Papst Leo XIV. hat die weltweite Abschaffung der Todesstrafe gefordert. In seiner Botschaft betonte er, die Todesstrafe sei nach der Lehre der Kirche unzulässig. Zugleich erklärte er seine Unterstützung für alle, die sich für ein Ende der Hinrichtungen in den USA und weltweit einsetzen.
Nach den von ihm unterstrichenen Grundsätzen sei das Recht auf Leben die Grundlage aller Menschenrechte. Auch nach schweren Verbrechen bleibe die Würde des Menschen unantastbar, sagte Leo XIV. Damit verband der Papst seine Forderung ausdrücklich mit dem Schutz der Menschenwürde.

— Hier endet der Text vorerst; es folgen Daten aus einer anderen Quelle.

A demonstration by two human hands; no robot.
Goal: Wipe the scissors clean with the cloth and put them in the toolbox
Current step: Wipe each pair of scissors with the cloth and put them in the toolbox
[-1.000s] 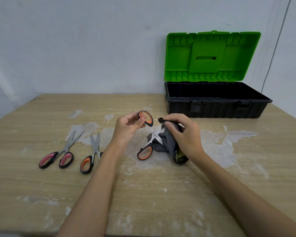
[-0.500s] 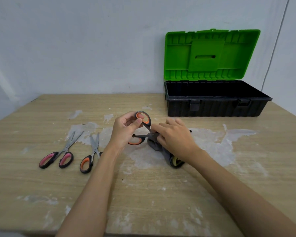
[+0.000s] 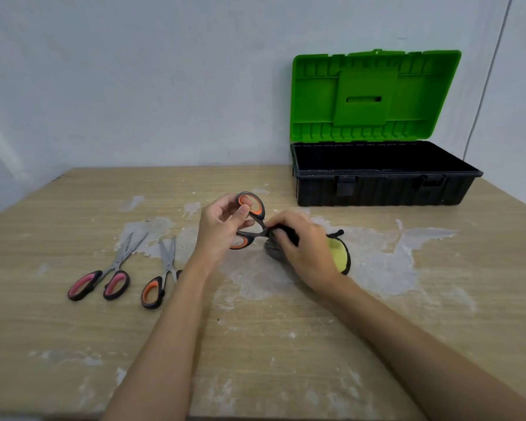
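Observation:
My left hand (image 3: 222,229) pinches the upper orange-and-black handle loop of a pair of scissors (image 3: 251,220) held just above the table centre. My right hand (image 3: 304,250) grips a grey cloth with a yellow-green side (image 3: 339,253), wrapped round the scissor blades, which are hidden inside it. The toolbox (image 3: 383,189) is black with a green lid standing open, at the back right; its inside looks dark and I see nothing in it.
Two more pairs of scissors lie at the left: a pink-handled pair (image 3: 104,276) and an orange-handled pair (image 3: 161,279), partly behind my left forearm. The wooden table (image 3: 286,344) has white smears. A pale wall stands close behind.
The scissors went from blades pointing down and open to lying level with handles closer together. My right hand with the cloth slid along the blades toward the pivot.

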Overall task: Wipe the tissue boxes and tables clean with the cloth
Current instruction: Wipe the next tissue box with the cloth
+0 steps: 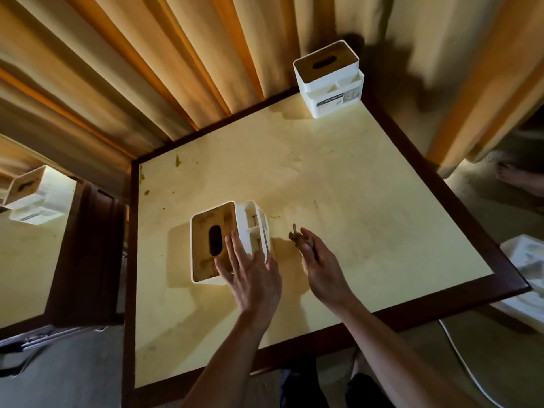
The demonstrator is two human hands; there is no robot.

Die Äußerung des Pontifex fällt in eine Phase, in der die Debatte über die Todesstrafe erneut an Schärfe gewonnen hat. Anlass dafür war nach den vorliegenden Angaben die verschärfte Durchführung der Todesstrafe durch die US-Regierung.
Leo XIV. positioniert sich damit klar gegen die Anwendung der Todesstrafe und stellt die kirchliche Lehre in den Mittelpunkt seiner Botschaft. Seine Worte richten sich an alle, die sich politisch und gesellschaftlich für eine Abschaffung einsetzen.